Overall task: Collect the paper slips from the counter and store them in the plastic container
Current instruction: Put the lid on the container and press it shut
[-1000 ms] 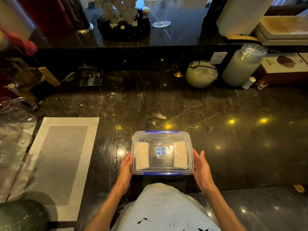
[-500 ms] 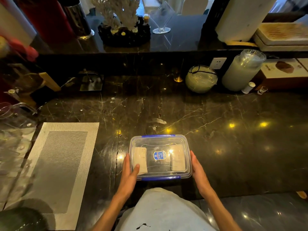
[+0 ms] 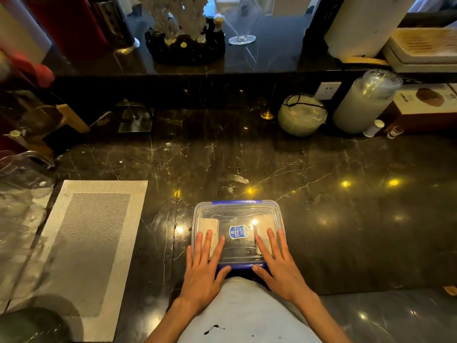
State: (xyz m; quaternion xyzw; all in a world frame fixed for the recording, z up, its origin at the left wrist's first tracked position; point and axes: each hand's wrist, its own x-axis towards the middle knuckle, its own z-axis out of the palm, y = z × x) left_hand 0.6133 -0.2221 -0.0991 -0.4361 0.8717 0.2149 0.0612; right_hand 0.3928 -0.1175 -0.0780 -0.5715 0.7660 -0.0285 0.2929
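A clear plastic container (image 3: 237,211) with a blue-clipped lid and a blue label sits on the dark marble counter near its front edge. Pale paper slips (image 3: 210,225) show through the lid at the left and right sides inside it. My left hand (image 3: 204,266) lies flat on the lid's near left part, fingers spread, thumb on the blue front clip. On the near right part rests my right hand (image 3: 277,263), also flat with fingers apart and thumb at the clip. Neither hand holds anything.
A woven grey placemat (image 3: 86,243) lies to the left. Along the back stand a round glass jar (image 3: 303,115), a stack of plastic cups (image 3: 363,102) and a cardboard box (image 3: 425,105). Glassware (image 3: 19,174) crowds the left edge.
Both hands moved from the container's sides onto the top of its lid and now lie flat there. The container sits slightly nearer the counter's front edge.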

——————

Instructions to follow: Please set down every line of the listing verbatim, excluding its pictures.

Written response:
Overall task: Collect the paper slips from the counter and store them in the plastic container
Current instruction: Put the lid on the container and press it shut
[-1000 ms] 
[-500 ms] 
[+0 ms] 
State: (xyz m; quaternion xyzw; all in a world frame fixed for the recording, z up, its origin at the left wrist's first tracked position; point and axes: each hand's wrist, its own x-axis towards the middle knuckle, its own z-axis out of the palm, y = z × x) left_hand 0.6133 -0.2221 -0.0991 -0.4361 0.8717 0.2149 0.0612; right_hand 0.3928 -0.1175 -0.0780 -0.5715 0.7660 -0.0285 0.2929
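A clear plastic container (image 3: 237,211) with a blue-clipped lid and a blue label sits on the dark marble counter near its front edge. Pale paper slips (image 3: 210,225) show through the lid at the left and right sides inside it. My left hand (image 3: 204,266) lies flat on the lid's near left part, fingers spread, thumb on the blue front clip. On the near right part rests my right hand (image 3: 277,263), also flat with fingers apart and thumb at the clip. Neither hand holds anything.
A woven grey placemat (image 3: 86,243) lies to the left. Along the back stand a round glass jar (image 3: 303,115), a stack of plastic cups (image 3: 363,102) and a cardboard box (image 3: 425,105). Glassware (image 3: 19,174) crowds the left edge.
Both hands moved from the container's sides onto the top of its lid and now lie flat there. The container sits slightly nearer the counter's front edge.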

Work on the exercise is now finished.